An example of end results I have is
CASEID | Transaction id | charge | sumofcharges |
---|---|---|---|
1 | 10 | $0.10 | $0.60 |
1 | 11 | $0.20 | $0.60 |
1 | 12 | $0.30 | $0.60 |
2 | 13 | $0.50 | $0.50 |
3 | 14 | $0.65 | $0.65 |
4 | 15 | $0.75 | $1.75 |
4 | 16 | $1.00 | $1.75 |
5 | 17 | $0.15 | $1.35 |
5 | 18 | $1.20 | $1.35 |
My end result the business would like to have is only display 1 aggregate total per caseid. for case id 1, .60 would only show one time and the rest blank. Is this possible? I'm using sum(charges) as sum_of_charges which of course gives me the totals. I need to leave the transaction ID in there. I do have other fields as well however transaction ID is the outlier.

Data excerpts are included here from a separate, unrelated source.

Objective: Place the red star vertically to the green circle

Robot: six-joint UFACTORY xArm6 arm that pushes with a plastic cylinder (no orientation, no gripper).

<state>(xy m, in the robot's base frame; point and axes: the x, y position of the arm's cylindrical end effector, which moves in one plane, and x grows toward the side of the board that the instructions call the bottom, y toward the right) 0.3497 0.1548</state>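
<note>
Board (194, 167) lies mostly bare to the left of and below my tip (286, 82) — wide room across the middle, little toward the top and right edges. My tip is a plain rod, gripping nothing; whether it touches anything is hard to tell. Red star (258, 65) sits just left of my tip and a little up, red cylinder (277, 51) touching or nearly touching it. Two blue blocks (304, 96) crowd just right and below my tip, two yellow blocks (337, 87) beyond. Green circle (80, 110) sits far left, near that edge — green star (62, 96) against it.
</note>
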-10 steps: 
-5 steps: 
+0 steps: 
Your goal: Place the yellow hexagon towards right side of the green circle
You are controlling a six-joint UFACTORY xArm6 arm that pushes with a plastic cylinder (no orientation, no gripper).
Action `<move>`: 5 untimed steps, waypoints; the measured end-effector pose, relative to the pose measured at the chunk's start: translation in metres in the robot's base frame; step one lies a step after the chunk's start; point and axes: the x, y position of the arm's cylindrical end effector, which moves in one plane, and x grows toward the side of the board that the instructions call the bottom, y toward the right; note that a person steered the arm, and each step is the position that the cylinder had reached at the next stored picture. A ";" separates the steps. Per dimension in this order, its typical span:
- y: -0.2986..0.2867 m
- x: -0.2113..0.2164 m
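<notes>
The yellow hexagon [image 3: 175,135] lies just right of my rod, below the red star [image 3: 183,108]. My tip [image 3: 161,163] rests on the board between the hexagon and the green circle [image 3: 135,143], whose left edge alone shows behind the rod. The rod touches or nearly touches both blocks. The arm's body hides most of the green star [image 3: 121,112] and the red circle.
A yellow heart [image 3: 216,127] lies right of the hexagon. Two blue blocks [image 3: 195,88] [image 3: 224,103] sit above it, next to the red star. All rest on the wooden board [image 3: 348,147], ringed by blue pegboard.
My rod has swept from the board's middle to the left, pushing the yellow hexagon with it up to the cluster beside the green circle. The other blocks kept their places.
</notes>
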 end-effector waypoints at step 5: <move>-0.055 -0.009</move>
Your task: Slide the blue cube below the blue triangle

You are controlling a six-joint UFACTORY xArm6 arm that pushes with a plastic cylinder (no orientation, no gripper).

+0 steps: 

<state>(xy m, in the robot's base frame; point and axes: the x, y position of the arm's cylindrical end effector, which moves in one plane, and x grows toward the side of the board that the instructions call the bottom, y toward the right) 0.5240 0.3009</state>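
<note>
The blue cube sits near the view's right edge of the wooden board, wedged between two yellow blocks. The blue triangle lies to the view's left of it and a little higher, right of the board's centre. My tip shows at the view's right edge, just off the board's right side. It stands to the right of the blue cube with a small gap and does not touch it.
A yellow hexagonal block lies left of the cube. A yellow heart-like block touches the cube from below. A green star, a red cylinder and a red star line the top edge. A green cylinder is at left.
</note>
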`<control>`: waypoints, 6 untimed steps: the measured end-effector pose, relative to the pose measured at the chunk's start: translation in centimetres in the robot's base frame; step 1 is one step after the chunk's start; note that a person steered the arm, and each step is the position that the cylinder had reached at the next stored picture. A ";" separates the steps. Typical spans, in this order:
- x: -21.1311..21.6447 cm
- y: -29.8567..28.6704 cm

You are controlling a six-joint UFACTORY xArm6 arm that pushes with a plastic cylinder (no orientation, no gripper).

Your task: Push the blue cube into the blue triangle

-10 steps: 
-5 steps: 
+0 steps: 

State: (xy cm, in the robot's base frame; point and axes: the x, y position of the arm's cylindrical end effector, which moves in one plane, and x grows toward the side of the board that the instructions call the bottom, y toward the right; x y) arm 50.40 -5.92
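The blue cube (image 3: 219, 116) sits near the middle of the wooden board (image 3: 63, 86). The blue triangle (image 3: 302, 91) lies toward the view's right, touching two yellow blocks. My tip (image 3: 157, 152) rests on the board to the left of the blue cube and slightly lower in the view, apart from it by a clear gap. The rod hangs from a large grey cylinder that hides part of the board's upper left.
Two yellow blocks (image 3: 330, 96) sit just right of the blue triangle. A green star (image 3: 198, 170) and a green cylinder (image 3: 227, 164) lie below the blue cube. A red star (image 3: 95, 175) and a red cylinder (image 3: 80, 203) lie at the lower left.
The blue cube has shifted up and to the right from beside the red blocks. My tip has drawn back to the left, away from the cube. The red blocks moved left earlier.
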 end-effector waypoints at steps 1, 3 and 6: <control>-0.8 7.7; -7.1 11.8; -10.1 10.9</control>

You cannot really do that with SQL as it is designed to do SET operations and not process observations individually.
But once you have the sum calculated it is easy to use a data step to set all but one per CASEID to missing.
data want;
set want;
by CASEID ;
if not first.caseid then sumofcharges=.;
run;
If the TRANSACTIONID value is UNIQUE within each value of CASEID you could use that to drive a CASE clause in PROC SQL.
proc sql ;
create table want as
select *
, case when (transactionid=min(transactionid)) then sum(charge)
else . end as sumofcharges
from have
group by caseid
;
quit;